29 Ottobre @ 17:00 – 18:00
Mercoledì 29 ottobre, ore 17.00
Palazzo Loredan
Istituto Veneto di Scienze, Lettere ed Arti
Ingresso libero fino a esaurimento posti
Proserpina è la splendida figlia di Giove e Cerere che il signore degli Inferi, Plutone, fulmineo rapisce mentre raccoglie fiori non lontano dalle mura di Enna, dopo essersene invaghito. Cerere, in preda all’ira e al dolore, impedisce alle messi di crescere sino a quando Giove decide che la giovane avrebbe trascorso un terzo dell’anno agli Inferi e due terzi alla luce del sole. Le vicende della fanciulla, narrate in numerose opere, dalla Teogonia di Esiodo al secondo Inno omerico dedicato a Demetra sino alle Metamorfosi e ai Fasti di Ovidio, ci raccontano una storia dove si intrecciano morte e rinascita, tenebre e luce. In Proserpina si riflette la natura ciclica della vita e della morte, nonché le dinamiche di potere nelle relazioni tra dei.
Interviene
Monica Baggio, Università degli studi di Padova
Linea narrativa degli incontri
Il mito era parte costitutiva della cultura e della società antica: i racconti delle imprese di dei e dee, di eroi ed eroine ci sono pervenuti grazie alle fonti letterarie e a quelle iconografiche, purtroppo spesso lacunose e difficili da interpretare, ma, coniugando questi due piani narrativi è possibile cogliere il significato che i personaggi che ancora oggi animano le nostre memorie scolastiche potevano avere per i contemporanei.
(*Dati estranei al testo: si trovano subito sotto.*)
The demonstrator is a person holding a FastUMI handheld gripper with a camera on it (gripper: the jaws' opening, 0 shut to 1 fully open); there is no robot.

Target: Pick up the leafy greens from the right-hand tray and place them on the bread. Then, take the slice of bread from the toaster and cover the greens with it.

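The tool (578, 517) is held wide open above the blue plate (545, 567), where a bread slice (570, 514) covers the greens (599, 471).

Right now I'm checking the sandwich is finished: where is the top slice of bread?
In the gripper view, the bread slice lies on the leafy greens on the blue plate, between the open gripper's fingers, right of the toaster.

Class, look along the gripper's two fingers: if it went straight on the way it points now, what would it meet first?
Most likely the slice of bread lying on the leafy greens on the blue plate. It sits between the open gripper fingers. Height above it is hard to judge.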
Quello della parola e quello dell’immagine sono mondi contigui che fanno riferimento a un sostrato culturale comune e condiviso, formatosi attraverso i secoli grazie alla trasmissione orale: le recitazioni degli aedi ai simposi, le favole narrate ai bimbi dalle madri e dalle balie, i racconti che si scambiavano nel gineceo le donne intente a filare e tessere, i canti dei soldati che andando alla guerra ripercorrevano le gesta degli eroi, contribuivano a fissare nella memoria collettiva i protagonisti dei grandi racconti epici e mitici. A partire dall’VIII-VII secolo a.C. questo patrimonio di narrazioni del più vario tenore inizia a prendere forma figurativa e ad essere rappresentato su oggetti sacri, profani e funerari. Nel corso del VI secolo a.C. con il passaggio dall’oralità alla scrittura i racconti acquisirono una veste più statica, ma le diverse versioni che si erano andate stratificando nei secoli precedenti riemersero con prepotenza nell’elaborazione di poeti e tragediografi dell’età classica, fornendo ai creatori di immagini nuova linfa vitale per le loro creazioni.
In questo periodo le immagini si dispiegavano soprattutto sulla ceramica, parte essenziale della vita quotidiana e della morte, ma presto passarono sui templi, nelle piazze, nelle case, divenendone un imprescindibile completamento e acquisendo un ruolo comunicativo fondamentale, che nei secoli cambiò adattandosi alle necessità della società che ne fruiva e dell’ambiente a cui erano destinate. Ecco, dunque che per capire un mito è necessario da un lato percorrere i due sentieri paralleli della parola e dell’immagine per valutare come e perché si incontrano o si contrappongano, dall’altro ricostruire il contesto per cui testi e raffigurazioni erano stati creati.